One year after the hysteria that followed the London bombings, we are treated to yet another terrorist scare emanating from the UK, with the alleged plot to blow up airliners mid-flight by mixing combustible liquids, supposedly discovered in the nick of time. While that dominates the headlines (much more so, note, than the real terrorist carnage in Mumbai, which generated barely a media flicker compared to the significantly less deadly London attacks), buried in the inner pages of even the New York papers comes another turn of the screw they started tightening a year ago. From the New York Daily News, Aug. 12:
Judges OK subway searches
Random bag searches in the subways are not only an effective tool in the city’s anti-terror arsenal – they’re constitutional, a federal appellate court ruled yesterday.
A three-judge panel of the 2nd Circuit U.S. Court of Appeals upheld a city inspection program that began after last summer’s terror attacks in the London subway system.
“In light of the thwarted plots to bomb New York City’s subway system, its continued desirability as a target, and the recent bombings of public transportation systems in Madrid, Moscow and London, the risk to public safety is substantial and real,” the panel wrote.

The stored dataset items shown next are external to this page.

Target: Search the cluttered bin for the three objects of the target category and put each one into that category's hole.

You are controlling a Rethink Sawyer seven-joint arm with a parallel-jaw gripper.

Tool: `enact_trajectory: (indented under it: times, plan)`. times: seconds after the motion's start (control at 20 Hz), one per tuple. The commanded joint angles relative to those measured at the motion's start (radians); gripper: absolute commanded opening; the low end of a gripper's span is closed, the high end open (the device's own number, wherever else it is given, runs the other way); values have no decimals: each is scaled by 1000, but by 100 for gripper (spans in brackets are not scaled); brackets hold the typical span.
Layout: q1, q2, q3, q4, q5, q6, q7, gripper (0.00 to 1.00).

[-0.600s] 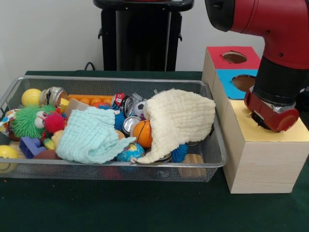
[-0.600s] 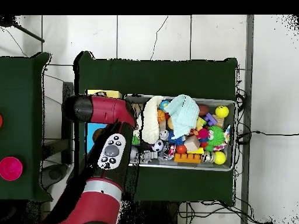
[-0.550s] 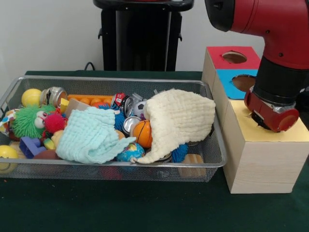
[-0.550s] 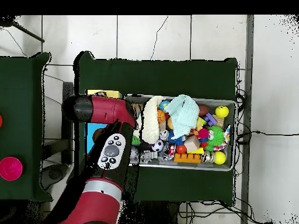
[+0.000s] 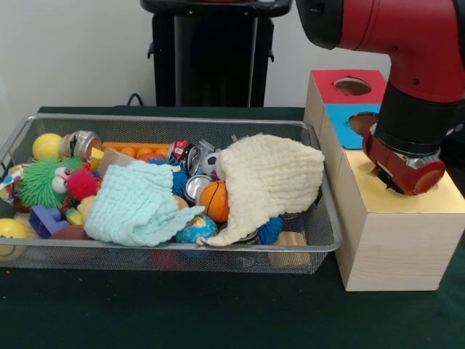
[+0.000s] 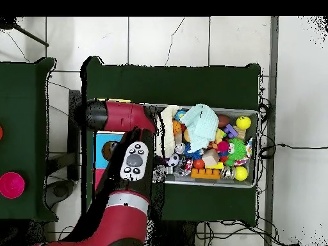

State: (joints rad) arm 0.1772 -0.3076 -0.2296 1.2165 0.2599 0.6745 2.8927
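A wire bin (image 5: pixel 314 218) holds mixed toys under a cream cloth (image 5: pixel 269 178) and a mint cloth (image 5: pixel 138 203). Showing between them are an orange ball (image 5: pixel 215 200), a globe ball (image 5: pixel 196 228), a small soccer ball (image 5: pixel 209 163), cans (image 5: pixel 81 142) and a yellow ball (image 5: pixel 47 146). To the right stands a wooden box with a red top (image 5: pixel 349 86), a blue top (image 5: pixel 356 125) and a yellow top (image 5: pixel 378 196). My gripper (image 5: pixel 402 174) hangs low over the yellow top, its end hidden by the red wrist. In the overhead view the arm (image 6: pixel 133 160) covers the box beside the bin (image 6: pixel 254 114).
A green fuzzy toy (image 5: pixel 43 182), an orange block (image 5: pixel 134 150), a blue block (image 5: pixel 45 220) and a wooden block (image 5: pixel 290 240) also lie in the bin. A black stand (image 5: pixel 211 51) rises behind it. Dark green cloth (image 5: pixel 182 313) covers the table.
The arm has shifted slightly toward the bin, a little left in the front view. The things in the bin have not moved.
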Motion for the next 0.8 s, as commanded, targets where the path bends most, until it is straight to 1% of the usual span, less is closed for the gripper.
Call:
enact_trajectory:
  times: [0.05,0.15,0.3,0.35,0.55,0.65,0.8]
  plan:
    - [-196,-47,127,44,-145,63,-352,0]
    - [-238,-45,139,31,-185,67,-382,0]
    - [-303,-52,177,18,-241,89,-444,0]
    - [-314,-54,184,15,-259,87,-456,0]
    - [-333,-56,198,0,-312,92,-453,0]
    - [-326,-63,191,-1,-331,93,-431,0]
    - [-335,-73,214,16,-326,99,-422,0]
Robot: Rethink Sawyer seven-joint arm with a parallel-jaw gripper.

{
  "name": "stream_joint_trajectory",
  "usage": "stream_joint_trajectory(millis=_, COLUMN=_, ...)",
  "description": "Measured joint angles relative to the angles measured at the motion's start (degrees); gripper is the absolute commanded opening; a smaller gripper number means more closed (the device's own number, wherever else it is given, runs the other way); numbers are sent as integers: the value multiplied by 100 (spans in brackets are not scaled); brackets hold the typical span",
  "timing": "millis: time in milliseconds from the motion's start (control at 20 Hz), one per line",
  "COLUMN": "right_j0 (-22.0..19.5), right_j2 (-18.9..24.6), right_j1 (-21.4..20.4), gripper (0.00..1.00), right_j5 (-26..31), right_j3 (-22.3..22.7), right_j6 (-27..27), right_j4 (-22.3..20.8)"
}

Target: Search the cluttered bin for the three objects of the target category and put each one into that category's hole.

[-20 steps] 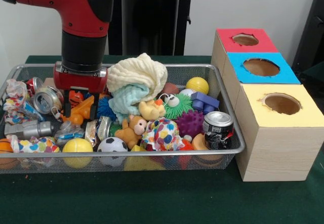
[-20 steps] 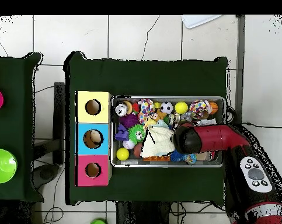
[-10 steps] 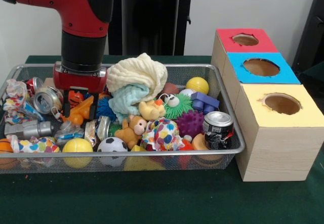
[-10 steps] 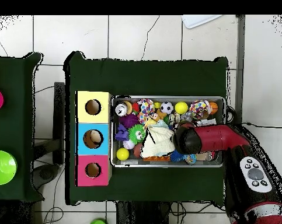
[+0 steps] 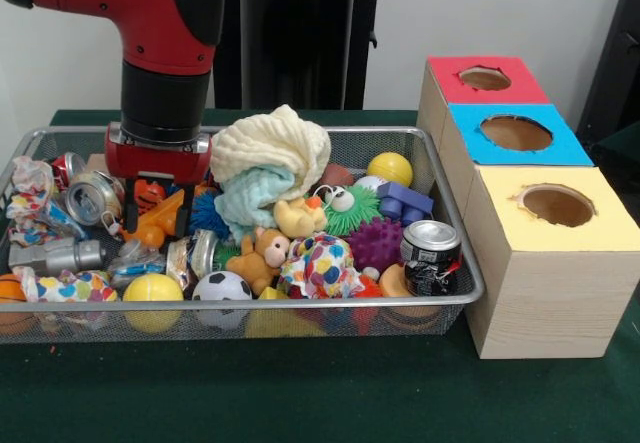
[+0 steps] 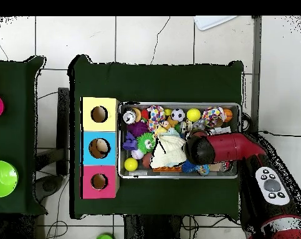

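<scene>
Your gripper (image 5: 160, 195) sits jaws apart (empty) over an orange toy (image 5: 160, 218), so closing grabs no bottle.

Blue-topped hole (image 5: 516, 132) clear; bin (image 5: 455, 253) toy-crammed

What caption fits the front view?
Sawyer gripper lowered among toys in the cluttered bin, beside the three-hole wooden box.
</scene>
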Motion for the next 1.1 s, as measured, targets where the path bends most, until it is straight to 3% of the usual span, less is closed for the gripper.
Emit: stream_joint_trajectory(millis=1100, right_j0=-200, right_j2=147, right_j1=20, gripper=100, right_j5=36, right_j3=-3, right_j6=0, right_j4=-76)
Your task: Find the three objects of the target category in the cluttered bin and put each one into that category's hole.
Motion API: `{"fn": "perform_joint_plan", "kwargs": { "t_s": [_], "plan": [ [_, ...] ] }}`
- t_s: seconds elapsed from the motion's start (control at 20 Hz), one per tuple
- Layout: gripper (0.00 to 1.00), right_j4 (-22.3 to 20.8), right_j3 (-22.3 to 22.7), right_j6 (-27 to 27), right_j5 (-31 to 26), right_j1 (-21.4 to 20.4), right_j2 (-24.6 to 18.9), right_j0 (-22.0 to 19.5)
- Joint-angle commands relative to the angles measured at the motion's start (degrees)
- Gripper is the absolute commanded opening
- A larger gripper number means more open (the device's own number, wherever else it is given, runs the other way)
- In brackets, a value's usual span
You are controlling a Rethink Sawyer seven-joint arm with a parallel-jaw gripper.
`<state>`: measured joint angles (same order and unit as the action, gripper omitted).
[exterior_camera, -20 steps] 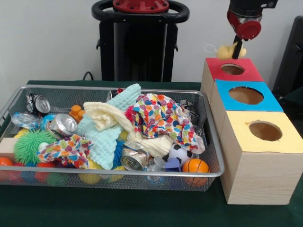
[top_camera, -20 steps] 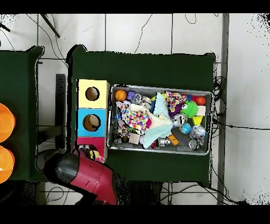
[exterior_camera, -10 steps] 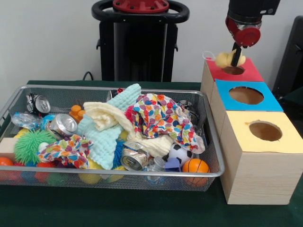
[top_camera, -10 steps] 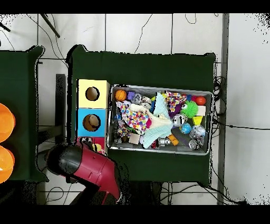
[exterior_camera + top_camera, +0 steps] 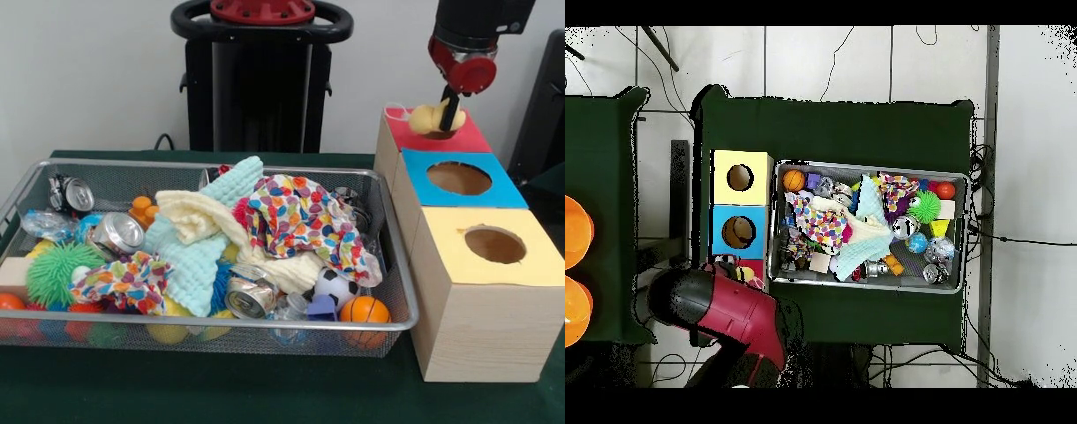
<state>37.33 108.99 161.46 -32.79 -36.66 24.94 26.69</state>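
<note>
My gripper (image 5: 450, 113) hangs at the back right, shut on a pale tan soft toy (image 5: 427, 117). The toy rests low on the red top (image 5: 472, 140) of the far wooden box and covers its round hole. In the overhead view my red arm (image 5: 715, 310) hides the gripper and most of that box; only a sliver of the red top (image 5: 754, 266) shows. The wire mesh bin (image 5: 212, 323) lies left of the boxes, also seen in the overhead view (image 5: 870, 166), full of clutter. No striped tiger toy shows in it.
A blue-topped box (image 5: 503, 190) and a yellow-topped box (image 5: 441, 256) stand in front of the red one. The bin holds a spotted cloth (image 5: 300, 216), pale cloths, cans (image 5: 116, 231), a green spiky ball (image 5: 53, 269) and an orange basketball-patterned ball (image 5: 364, 309).
My gripper has come down with the tan toy from above the red box to the red top and shifted slightly right. The bin's contents have not moved.
</note>
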Motion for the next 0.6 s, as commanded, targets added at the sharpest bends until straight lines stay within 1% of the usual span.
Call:
{"fn": "perform_joint_plan", "kwargs": {
  "t_s": [0.05,0.2,0.5,0.6],
  "plan": [
    [0.0,-0.54,-3.62,12.08,-2.33,2.66,-2.68,0.58],
    [0.0,-0.2,-3.02,11.53,-1.33,2.83,-2.89,0.47],
    [0.0,0.53,-2.13,12.24,-0.36,2.8,-2.95,1.59],
    [0.0,0.9,-1.43,11.93,0.96,3.1,-3.46,1.58]
  ]
}}
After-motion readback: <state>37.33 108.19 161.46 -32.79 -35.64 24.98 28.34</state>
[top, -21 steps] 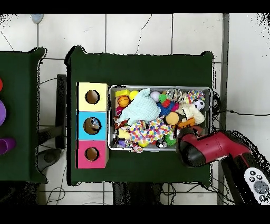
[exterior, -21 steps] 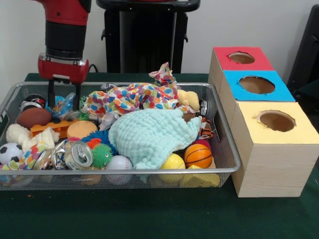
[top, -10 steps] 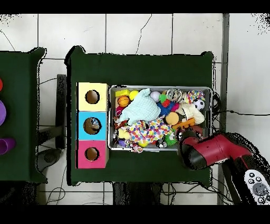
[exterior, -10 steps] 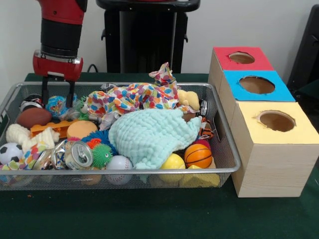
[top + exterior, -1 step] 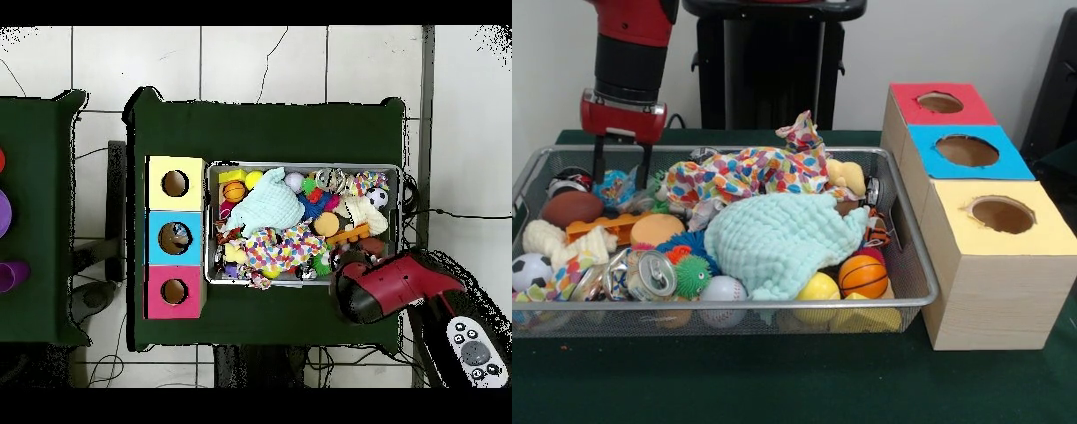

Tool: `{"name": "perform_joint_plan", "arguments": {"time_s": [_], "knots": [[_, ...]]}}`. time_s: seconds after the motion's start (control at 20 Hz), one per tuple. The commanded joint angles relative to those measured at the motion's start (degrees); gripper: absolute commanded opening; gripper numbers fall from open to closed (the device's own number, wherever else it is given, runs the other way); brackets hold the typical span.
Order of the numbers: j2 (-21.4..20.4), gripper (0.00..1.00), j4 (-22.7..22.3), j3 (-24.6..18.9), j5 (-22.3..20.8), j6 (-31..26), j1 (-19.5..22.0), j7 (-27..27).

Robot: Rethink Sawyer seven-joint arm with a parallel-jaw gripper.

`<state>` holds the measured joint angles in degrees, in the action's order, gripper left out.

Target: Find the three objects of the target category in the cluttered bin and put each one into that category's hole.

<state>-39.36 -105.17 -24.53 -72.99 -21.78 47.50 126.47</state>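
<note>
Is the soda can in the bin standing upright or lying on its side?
On its side. In the front view the soda can lies among the toys near the front left of the wire bin, its silver top facing the camera.

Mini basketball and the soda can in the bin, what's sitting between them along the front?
In the front view, between the mini basketball and the soda can lie a green spiky ball, a white ball and a yellow ball.

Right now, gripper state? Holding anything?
Gripper: open, fingers astride a blue crinkly packet at the bin's back corner; not visibly clamped on it.
</note>
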Motion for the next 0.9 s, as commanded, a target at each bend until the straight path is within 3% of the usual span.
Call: {"name": "perform_joint_plan", "arguments": {"time_s": [0.05,0.65,0.9], "knots": [[1.63,1.0,-2.55,3.01,-4.25,2.08,-1.43,-4.57],[4.65,1.0,0.26,3.95,-3.73,3.85,-0.42,-5.67],[5.3,1.0,-0.25,2.81,-1.13,3.61,1.2,-7.16]]}}
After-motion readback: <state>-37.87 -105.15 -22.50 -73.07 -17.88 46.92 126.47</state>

The New York Civil Liberties Union, which filed the case on behalf of subway riders opposed to the inspections, was weighing an appeal.
The panel upheld a lower court ruling by Manhattan Federal Judge Richard Berman in December. It found the program to be a minimally intrusive invasion of privacy because riders who don’t want to undergo a search can simply walk to another station to enter the subways.
“Once again, at a fitting moment, the court upheld the constitutionality of the bag inspection program, one of our key strategies for deterring a subway attack,” Police Commissioner Raymond Kelly said.
And they dismissed suggestions that the sporadic nature of the inspections rendered the entire program ineffective. They noted that terrorists “prize predictability.”
“An unexpected change of plans might well stymie the attack, disrupt the synchronicity of multiple bombings, or at least reduce casualties by forcing the terrorist to detonate in a less populated location,” the judges wrote.
Activist critics of the NY Civil Liberties Union note that their attorney Christopher Dunn declined to cross-examine NYPD Deputy Commissioner for Intelligence David Cohen, a 30-year CIA veteran whose testimony was considered the lynchpin of the case. (New York Times, Nov. 1, 2005)
Now more than ever, see The Citizen’s Guide to Refusing New York Subway Searches
Also note that, while we withhold judgement on the recent UK busts, these spectacularized “terrorism” cases have been getting increasingly specious.